- **TASK OBJECTIVE**:
Which lines run from the start of the data below to the line containing "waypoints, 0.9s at"? Set them down exactly, with none added.

- **INFORMATION SUPPLIED**:
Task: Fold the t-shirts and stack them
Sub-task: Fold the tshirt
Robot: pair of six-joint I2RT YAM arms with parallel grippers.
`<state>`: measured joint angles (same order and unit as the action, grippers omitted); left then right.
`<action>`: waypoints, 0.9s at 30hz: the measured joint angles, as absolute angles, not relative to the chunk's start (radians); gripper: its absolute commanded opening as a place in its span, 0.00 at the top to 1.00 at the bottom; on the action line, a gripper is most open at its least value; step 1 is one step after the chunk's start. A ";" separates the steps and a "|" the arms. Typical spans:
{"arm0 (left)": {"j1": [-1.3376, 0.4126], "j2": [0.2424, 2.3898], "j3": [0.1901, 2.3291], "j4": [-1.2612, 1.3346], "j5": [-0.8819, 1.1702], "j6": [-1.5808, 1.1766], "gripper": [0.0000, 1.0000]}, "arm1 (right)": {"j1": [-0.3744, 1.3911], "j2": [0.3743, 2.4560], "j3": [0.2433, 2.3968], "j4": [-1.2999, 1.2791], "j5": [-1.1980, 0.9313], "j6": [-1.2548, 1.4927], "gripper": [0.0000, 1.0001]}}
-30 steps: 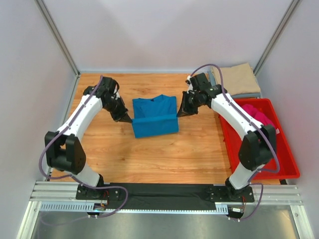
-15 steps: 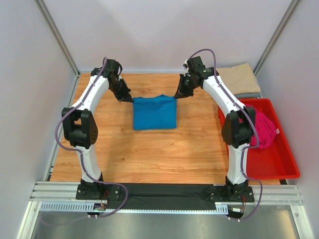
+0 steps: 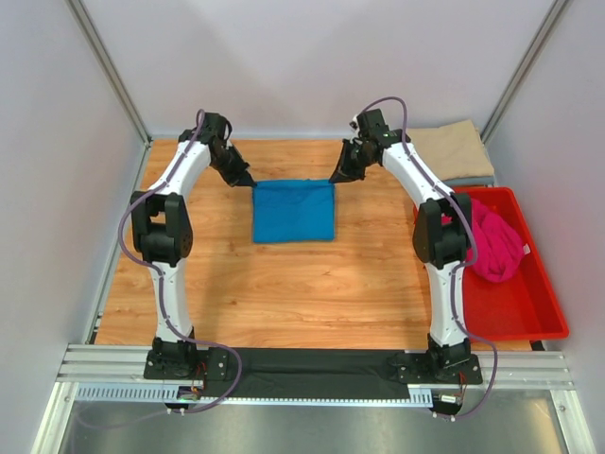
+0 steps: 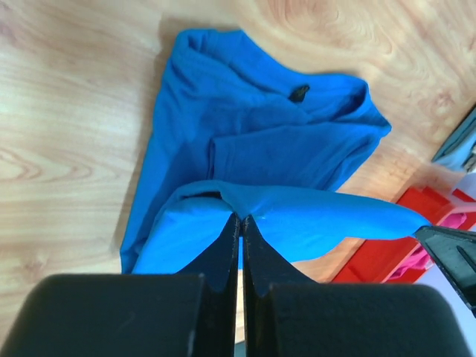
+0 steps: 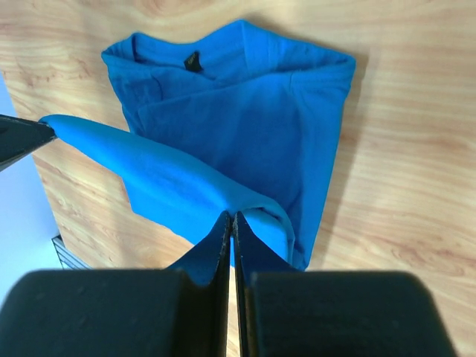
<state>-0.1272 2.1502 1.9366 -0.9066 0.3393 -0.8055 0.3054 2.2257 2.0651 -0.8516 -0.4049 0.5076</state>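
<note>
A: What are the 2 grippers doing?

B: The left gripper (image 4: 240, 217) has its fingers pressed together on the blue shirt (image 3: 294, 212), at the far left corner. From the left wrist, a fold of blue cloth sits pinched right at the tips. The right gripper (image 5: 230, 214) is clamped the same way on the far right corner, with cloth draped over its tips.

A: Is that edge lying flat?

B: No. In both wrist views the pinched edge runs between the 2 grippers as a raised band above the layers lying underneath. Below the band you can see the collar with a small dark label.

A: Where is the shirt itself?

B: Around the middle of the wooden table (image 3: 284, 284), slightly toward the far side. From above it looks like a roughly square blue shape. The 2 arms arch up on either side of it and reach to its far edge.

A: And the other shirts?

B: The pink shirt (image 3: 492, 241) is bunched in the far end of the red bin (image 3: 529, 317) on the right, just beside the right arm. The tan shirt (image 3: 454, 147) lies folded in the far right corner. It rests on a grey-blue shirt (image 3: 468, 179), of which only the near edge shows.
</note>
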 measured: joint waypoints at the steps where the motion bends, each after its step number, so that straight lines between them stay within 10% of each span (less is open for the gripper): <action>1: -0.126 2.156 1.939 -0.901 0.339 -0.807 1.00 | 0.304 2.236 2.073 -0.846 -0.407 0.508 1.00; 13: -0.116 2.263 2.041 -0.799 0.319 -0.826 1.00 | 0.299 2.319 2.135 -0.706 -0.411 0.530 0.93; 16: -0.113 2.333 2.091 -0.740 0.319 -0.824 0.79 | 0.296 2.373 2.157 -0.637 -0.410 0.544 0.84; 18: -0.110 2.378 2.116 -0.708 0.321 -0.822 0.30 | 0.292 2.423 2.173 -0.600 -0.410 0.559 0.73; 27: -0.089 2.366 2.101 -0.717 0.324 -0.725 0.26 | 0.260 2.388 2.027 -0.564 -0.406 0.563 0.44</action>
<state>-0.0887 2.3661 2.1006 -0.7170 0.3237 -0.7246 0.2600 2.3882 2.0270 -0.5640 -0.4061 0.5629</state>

- **RESPONSE**:
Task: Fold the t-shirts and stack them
Sub-task: Fold the tshirt
Robot: pair of six-joint I2RT YAM arms with parallel grippers.
`<state>`: measured joint angles (same order and unit as the action, grippers omitted); left then right.
`<action>`: waypoints, 0.9s at 30hz: the measured joint angles, as absolute angles, not relative to the chunk's start (radians); gripper: its absolute commanded opening as a place in its span, 0.00 at the top to 1.00 at the bottom; on the action line, a gripper is most open at its least value; step 1 is one step after the chunk's start. A ";" separates the steps and a "|" the arms. Typical spans:

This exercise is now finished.